Our consultation roll play needed probabilities to provided to those seeking to increase their engagement rate on YouTube. A Logistic Regression allows us to receive the odds that each variable will increase the engagement of a YouTube video. I kept the duplicates of video within my data set to account for the time frame of repeated interactions with videos. This provided useful insite into the “Engagement Decay” over time.
library(ggplot2)
1. Load data: I used Keith’s cleaned data and converted the model into one called youtube_model.csv for my specific purposes.
youtube_model_df <- read.csv("youtube_model.csv")
2. Variable selection: The logistic regression required Binary variables in order for the results to be easily inheritable. The variables “high_engagement”, “high_views”, “high_likes”, “high_dislikes”, “high_comments” had a string of “Yes” and “No” that needed to be converted.
cols_to_convert <- c("high_engagement", "high_views", "high_likes", "high_dislikes", "high_comments")
youtube_model_df[cols_to_convert] <- lapply(youtube_model_df[cols_to_convert], function(x) {
as.numeric(x == "Yes")
})
3. Logistic Regression: After the conversion the regression was run with high_engagement as the dependent variable and the rest were considered independent variables.
engagement_model <- glm(
high_engagement ~ high_views + high_likes + high_dislikes + high_comments,
data = youtube_model_df,
family = "binomial"
)
4. Summary Analysis: All of our selected variables were deemed highly significant from this model which was nice to see. Our estimate or log odds gave us some insite into the probability of increasing engagement.
summary(engagement_model)
##
## Call:
## glm(formula = high_engagement ~ high_views + high_likes + high_dislikes +
## high_comments, family = "binomial", data = youtube_model_df)
##
## Coefficients:
## Estimate Std. Error z value Pr(>|z|)
## (Intercept) -1.38322 0.01518 -91.11 <2e-16 ***
## high_views -2.52515 0.06208 -40.67 <2e-16 ***
## high_likes 2.36164 0.05558 42.49 <2e-16 ***
## high_dislikes -0.91792 0.04582 -20.03 <2e-16 ***
## high_comments 1.59291 0.04770 33.39 <2e-16 ***
## ---
## Signif. codes: 0 '***' 0.001 '**' 0.01 '*' 0.05 '.' 0.1 ' ' 1
##
## (Dispersion parameter for binomial family taken to be 1)
##
## Null deviance: 46029 on 40925 degrees of freedom
## Residual deviance: 40006 on 40921 degrees of freedom
## AIC: 40016
##
## Number of Fisher Scoring iterations: 5
5. YouTube Engagement Drivers Using Log Odds: This graph provides a intuitive guide as to which variables directly effect the engagement odds of a video.
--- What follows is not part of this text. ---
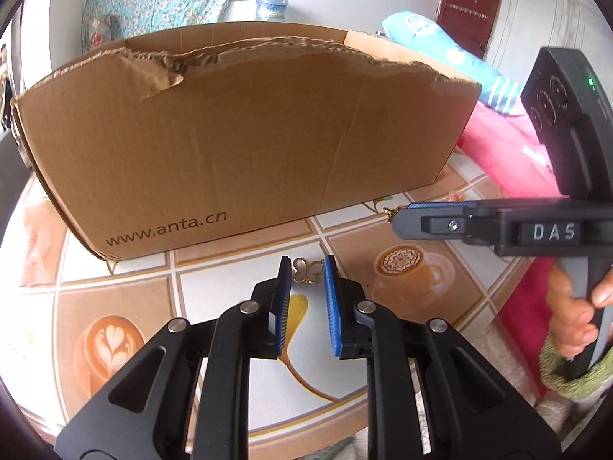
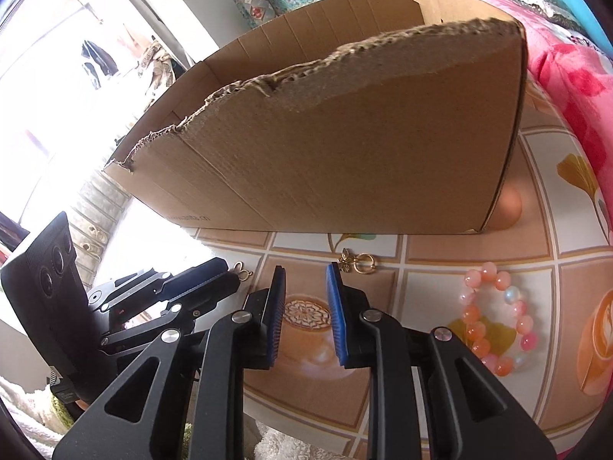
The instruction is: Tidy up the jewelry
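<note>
While three pieces lie outside the cardboard box [image 1: 237, 145]: barely begun; both hand-held grippers [image 1: 306, 274] [image 2: 304, 274] slightly parted, empty.

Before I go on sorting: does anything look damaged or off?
The cardboard box has a ragged, torn top edge along its near wall. Otherwise the gold pieces and the pink bead bracelet lie loose on the table, outside it.

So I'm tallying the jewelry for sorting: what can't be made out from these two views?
- Inside of the cardboard box: its tall front wall hides the floor in both views.
- Gold charm, left wrist view: the right claw covers most of it.
- Gold butterfly piece, right wrist view: small, partly behind the left claw.
- Bead bracelet: absent from the left wrist view.
</note>
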`<state>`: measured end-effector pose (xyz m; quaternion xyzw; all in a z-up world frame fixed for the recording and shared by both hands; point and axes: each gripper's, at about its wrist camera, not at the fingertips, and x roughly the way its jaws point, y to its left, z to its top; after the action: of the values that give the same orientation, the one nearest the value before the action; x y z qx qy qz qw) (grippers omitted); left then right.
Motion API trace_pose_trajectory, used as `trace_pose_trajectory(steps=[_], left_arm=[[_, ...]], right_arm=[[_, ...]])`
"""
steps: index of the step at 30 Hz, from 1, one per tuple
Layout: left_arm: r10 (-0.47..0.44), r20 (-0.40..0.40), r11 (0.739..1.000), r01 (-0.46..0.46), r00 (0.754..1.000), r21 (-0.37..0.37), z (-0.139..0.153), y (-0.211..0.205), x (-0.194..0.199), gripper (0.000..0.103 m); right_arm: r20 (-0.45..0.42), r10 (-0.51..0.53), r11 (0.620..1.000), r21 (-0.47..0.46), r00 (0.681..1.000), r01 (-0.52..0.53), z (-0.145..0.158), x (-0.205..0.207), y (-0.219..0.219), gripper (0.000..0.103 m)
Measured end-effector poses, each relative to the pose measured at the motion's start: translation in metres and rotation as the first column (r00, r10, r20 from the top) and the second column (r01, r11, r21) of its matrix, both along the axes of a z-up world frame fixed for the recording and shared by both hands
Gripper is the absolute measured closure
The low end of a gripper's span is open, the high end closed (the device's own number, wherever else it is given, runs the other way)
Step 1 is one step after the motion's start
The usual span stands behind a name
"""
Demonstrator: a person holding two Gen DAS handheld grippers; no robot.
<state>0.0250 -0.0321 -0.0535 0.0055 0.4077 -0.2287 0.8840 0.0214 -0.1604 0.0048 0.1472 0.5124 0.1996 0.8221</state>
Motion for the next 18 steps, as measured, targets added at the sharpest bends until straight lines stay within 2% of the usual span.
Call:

High likes and comments increase the odds, while High dislikes and view decrease the odds. Interesting views decrease the odds of engagements which can be explained by our original formula of likes + dislike + comments / views. Views increase exponentially compared to the the other variables which causes a large shift in the odds. So yes high view do increase your odds of disproportional engagement.
model_summary <- summary(engagement_model)$coefficients[-1, ]
plot_data <- data.frame(
Metric = rownames(model_summary),
Impact = model_summary[, "Estimate"]
)
plot_data$Metric <- gsub("high_", "High ", plot_data$Metric)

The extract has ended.